# [REQUIREMENT]
What lines of the material below include the string "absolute"? Copy all of them.

· · · · ·

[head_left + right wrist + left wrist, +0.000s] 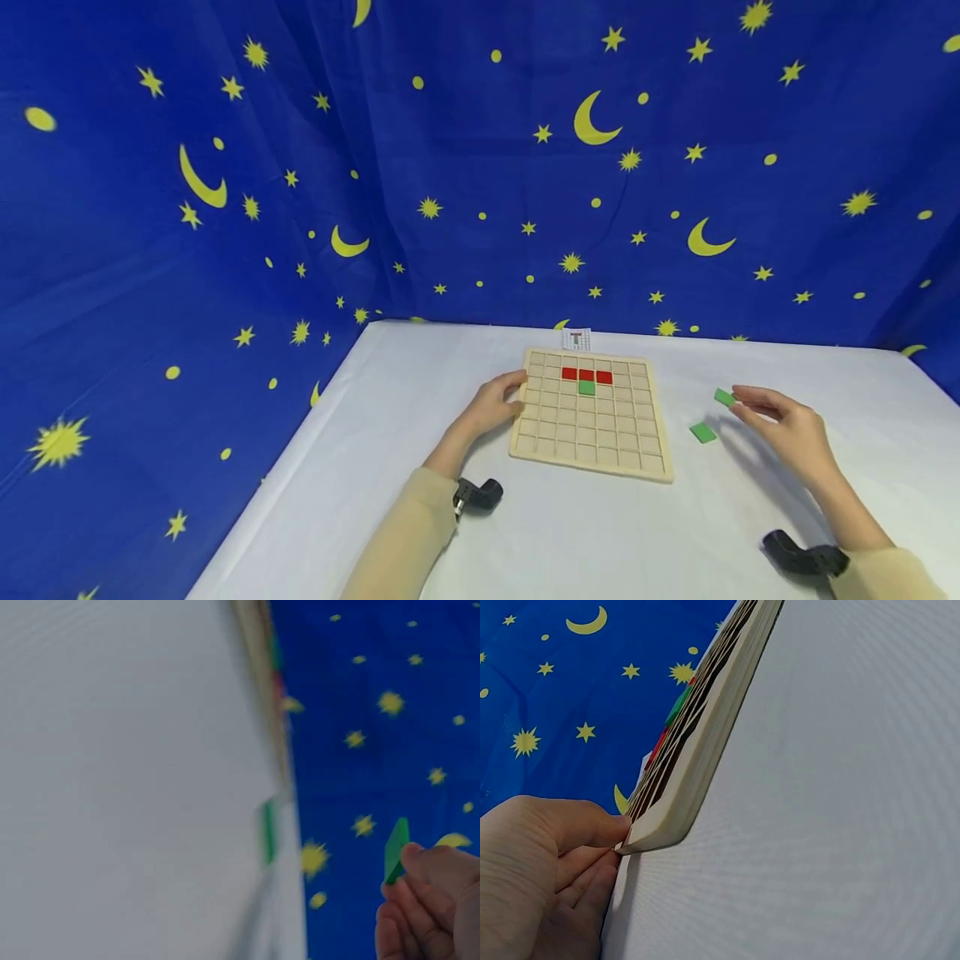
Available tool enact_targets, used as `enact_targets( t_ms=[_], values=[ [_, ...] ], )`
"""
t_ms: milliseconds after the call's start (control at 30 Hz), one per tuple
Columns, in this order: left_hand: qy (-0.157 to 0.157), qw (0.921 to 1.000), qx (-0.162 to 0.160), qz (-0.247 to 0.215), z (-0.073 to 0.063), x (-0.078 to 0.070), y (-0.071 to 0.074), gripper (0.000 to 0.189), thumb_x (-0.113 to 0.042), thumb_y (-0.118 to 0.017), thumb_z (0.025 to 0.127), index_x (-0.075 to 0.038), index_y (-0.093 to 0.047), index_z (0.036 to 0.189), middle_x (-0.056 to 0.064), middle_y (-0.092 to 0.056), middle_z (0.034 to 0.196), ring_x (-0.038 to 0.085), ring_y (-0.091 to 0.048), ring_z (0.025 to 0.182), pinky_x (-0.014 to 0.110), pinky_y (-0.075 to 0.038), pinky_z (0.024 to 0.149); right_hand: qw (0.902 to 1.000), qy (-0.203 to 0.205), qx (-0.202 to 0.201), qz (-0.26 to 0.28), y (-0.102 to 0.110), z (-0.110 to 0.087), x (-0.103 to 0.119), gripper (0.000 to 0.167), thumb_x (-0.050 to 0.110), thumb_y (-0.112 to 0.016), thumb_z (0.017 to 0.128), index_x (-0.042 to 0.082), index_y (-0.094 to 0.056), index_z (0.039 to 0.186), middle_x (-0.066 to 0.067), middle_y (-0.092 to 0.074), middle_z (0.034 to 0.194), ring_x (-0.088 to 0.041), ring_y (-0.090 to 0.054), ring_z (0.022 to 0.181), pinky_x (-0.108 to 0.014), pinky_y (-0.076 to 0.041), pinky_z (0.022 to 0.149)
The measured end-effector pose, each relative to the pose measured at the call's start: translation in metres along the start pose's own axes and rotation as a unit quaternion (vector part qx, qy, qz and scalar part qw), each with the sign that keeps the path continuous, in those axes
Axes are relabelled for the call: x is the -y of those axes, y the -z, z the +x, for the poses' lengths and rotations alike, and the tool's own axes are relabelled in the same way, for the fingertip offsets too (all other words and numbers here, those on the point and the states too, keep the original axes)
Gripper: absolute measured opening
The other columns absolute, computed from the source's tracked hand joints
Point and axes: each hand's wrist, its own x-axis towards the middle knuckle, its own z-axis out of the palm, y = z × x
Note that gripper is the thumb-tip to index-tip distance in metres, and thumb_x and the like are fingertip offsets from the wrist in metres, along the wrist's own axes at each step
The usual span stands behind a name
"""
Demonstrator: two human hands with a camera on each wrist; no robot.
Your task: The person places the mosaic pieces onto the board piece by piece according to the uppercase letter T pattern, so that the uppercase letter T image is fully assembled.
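A square wooden grid board lies on the white table. Three red tiles form a row near its far side, with a green tile directly below the middle one. At the board's left edge, my left hand holds the rim with thumb and fingers, as the left wrist view also shows. My right hand pinches a green tile between thumb and fingertips, raised over the table to the right of the board. Another green tile lies on the table between that hand and the board.
A small printed pattern card lies just past the board's far edge, showing a red and green T shape. Blue cloth with yellow moons and stars hangs behind and left of the white table. Each wrist wears a black camera mount.
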Motion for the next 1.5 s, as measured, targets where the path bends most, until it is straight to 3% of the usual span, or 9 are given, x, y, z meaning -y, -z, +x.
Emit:
enact_targets(
  t_ms=[200, 367, 467, 633, 767, 933, 1133, 1500],
  values=[
    [-0.001, 1.0, 0.003, -0.002, 0.0, 0.001, -0.002, 0.056, 0.002, -0.061, 0.085, 0.004, -0.043, 0.138, 0.017, -0.047, 0.137, 0.026, -0.045, 0.127, 0.029, -0.035, 0.107, 0.9989, -0.012, 0.02, 0.04, -0.007, 0.022, 0.029, 0.043, 0.03, -0.066, 0.089, 0.001, -0.062, 0.121, -0.017, -0.065, 0.108, 0.011, -0.052, 0.088, -0.004, -0.045, 0.069],
    [-0.006, 1.0, -0.003, -0.003, 0.0, 0.002, 0.0, 0.056, 0.003, -0.061, 0.085, 0.004, -0.043, 0.138, 0.016, -0.049, 0.136, 0.026, -0.045, 0.126, 0.028, -0.035, 0.107, 0.9937, 0.01, 0.031, 0.107, -0.035, 0.039, 0.044, 0.039, 0.03, -0.067, 0.088, 0.008, -0.064, 0.12, -0.01, -0.066, 0.107, -0.008, -0.06, 0.095, -0.009, -0.048, 0.074],
    [-0.007, 1.0, 0.0, -0.006, 0.0, 0.002, 0.001, 0.056, 0.003, -0.061, 0.085, 0.005, -0.042, 0.138, 0.017, -0.049, 0.136, 0.026, -0.045, 0.126, 0.028, -0.035, 0.107, 0.992, 0.023, 0.051, 0.113, -0.053, 0.044, 0.056, 0.039, 0.03, -0.066, 0.089, 0.008, -0.064, 0.12, -0.009, -0.067, 0.106, -0.012, -0.061, 0.096, -0.014, -0.05, 0.077],
    [-0.006, 0.9999, 0.006, -0.009, -0.001, 0.001, -0.001, 0.056, 0.004, -0.061, 0.085, 0.006, -0.042, 0.138, 0.018, -0.048, 0.136, 0.026, -0.045, 0.126, 0.026, -0.036, 0.106, 0.9884, 0.014, 0.086, 0.125, -0.078, 0.045, 0.08, 0.04, 0.028, -0.065, 0.09, 0.001, -0.062, 0.12, -0.016, -0.065, 0.11, -0.027, -0.061, 0.1, -0.017, -0.052, 0.076],
    [-0.008, 0.9999, 0.003, -0.007, -0.001, 0.001, 0.0, 0.056, 0.004, -0.061, 0.085, 0.005, -0.042, 0.137, 0.017, -0.049, 0.136, 0.026, -0.045, 0.126, 0.025, -0.036, 0.105, 0.981, -0.003, 0.12, 0.153, -0.096, 0.048, 0.09, 0.04, 0.025, -0.065, 0.091, 0.0, -0.061, 0.122, -0.017, -0.064, 0.114, -0.031, -0.06, 0.103, -0.015, -0.051, 0.076],
    [-0.004, 1.0, -0.001, -0.007, 0.0, 0.001, 0.0, 0.056, 0.005, -0.061, 0.085, 0.005, -0.042, 0.138, 0.017, -0.048, 0.137, 0.025, -0.045, 0.127, 0.025, -0.035, 0.106, 0.9772, 0.003, 0.133, 0.165, -0.12, 0.046, 0.087, 0.034, 0.02, -0.067, 0.089, 0.001, -0.064, 0.117, -0.014, -0.066, 0.109, -0.028, -0.062, 0.098, -0.02, -0.053, 0.075],
    [0.004, 0.9999, 0.01, -0.008, -0.002, 0.001, -0.001, 0.056, 0.004, -0.061, 0.085, 0.005, -0.042, 0.138, 0.017, -0.047, 0.137, 0.025, -0.044, 0.128, 0.025, -0.035, 0.106, 0.9806, 0.015, 0.131, 0.145, -0.14, 0.034, 0.071, 0.029, 0.017, -0.07, 0.086, 0.003, -0.067, 0.111, -0.009, -0.068, 0.103, -0.02, -0.064, 0.089, -0.019, -0.053, 0.072],
    [0.0, 1.0, 0.003, -0.006, 0.0, -0.001, 0.001, 0.055, 0.003, -0.061, 0.086, 0.004, -0.042, 0.138, 0.017, -0.048, 0.137, 0.026, -0.045, 0.127, 0.026, -0.036, 0.106, 0.986, 0.11, 0.107, 0.065, -0.148, 0.035, 0.067, 0.025, 0.005, -0.073, 0.08, 0.0, -0.069, 0.105, -0.009, -0.068, 0.099, -0.025, -0.065, 0.09, -0.037, -0.056, 0.077]
  ],
)
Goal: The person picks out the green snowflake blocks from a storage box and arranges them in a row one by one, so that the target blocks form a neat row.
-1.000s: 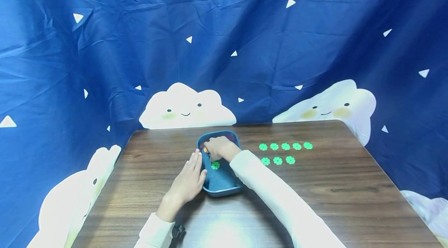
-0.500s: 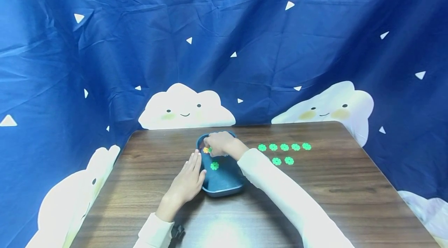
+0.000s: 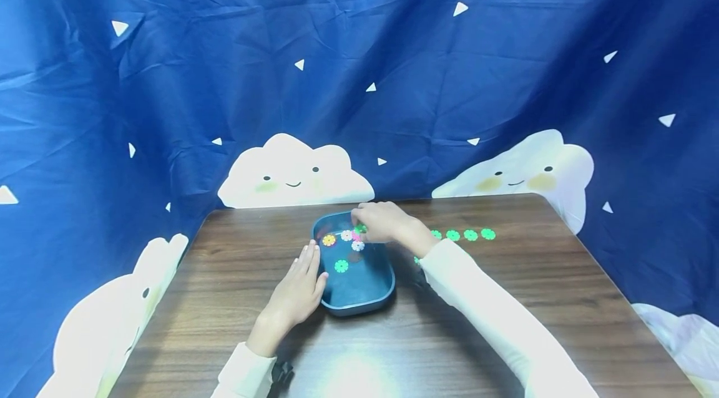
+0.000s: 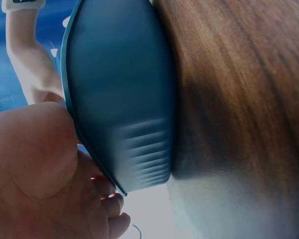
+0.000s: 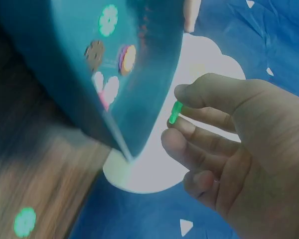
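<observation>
A blue tray (image 3: 359, 309) stands on the table. My left hand (image 3: 294, 292) lies along its left wall with straight fingers; in the left wrist view, its fingertips (image 4: 118, 225) are at the tray's rim. Above the tray's far right side, my right hand (image 3: 384, 223) pinches a small green flower-shaped disc (image 5: 175, 112) between thumb and finger. Inside the tray are another green disc (image 3: 341, 266), an orange one (image 3: 328, 240), white discs (image 3: 357, 246), a pink one partly covered, and a brown one (image 5: 94, 55).
Right of the tray, green flower discs (image 3: 470, 235) lie in a row on the wooden table (image 3: 505, 298). The right forearm covers part of a nearer row, with one disc's edge (image 3: 417, 259) showing. A blue patterned curtain (image 3: 393, 61) hangs behind.
My right hand has moved from the tray's far left part to its far right side, carrying the green disc. White and pink discs are uncovered. My left hand stays at the wall.
</observation>
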Demonstrator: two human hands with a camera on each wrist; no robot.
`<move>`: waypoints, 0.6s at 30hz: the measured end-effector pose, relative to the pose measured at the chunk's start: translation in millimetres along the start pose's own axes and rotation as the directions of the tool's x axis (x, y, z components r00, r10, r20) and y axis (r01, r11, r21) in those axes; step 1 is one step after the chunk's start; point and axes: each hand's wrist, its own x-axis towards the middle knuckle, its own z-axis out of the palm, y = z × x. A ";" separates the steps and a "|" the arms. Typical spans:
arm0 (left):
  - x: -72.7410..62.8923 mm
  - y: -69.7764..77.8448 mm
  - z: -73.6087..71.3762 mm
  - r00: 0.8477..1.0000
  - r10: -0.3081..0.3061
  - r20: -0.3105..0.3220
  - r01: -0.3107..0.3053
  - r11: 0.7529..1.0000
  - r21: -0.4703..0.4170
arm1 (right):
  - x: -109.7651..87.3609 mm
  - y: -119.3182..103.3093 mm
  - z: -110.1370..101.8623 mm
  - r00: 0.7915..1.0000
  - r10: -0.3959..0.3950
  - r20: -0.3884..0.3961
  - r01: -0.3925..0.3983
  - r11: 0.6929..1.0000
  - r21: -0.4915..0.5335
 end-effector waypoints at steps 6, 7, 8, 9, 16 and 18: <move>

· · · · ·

# [RESPONSE TO THIS TASK]
Gripper: absolute measured opening
The other columns absolute, computed from the source's tracked hand joints

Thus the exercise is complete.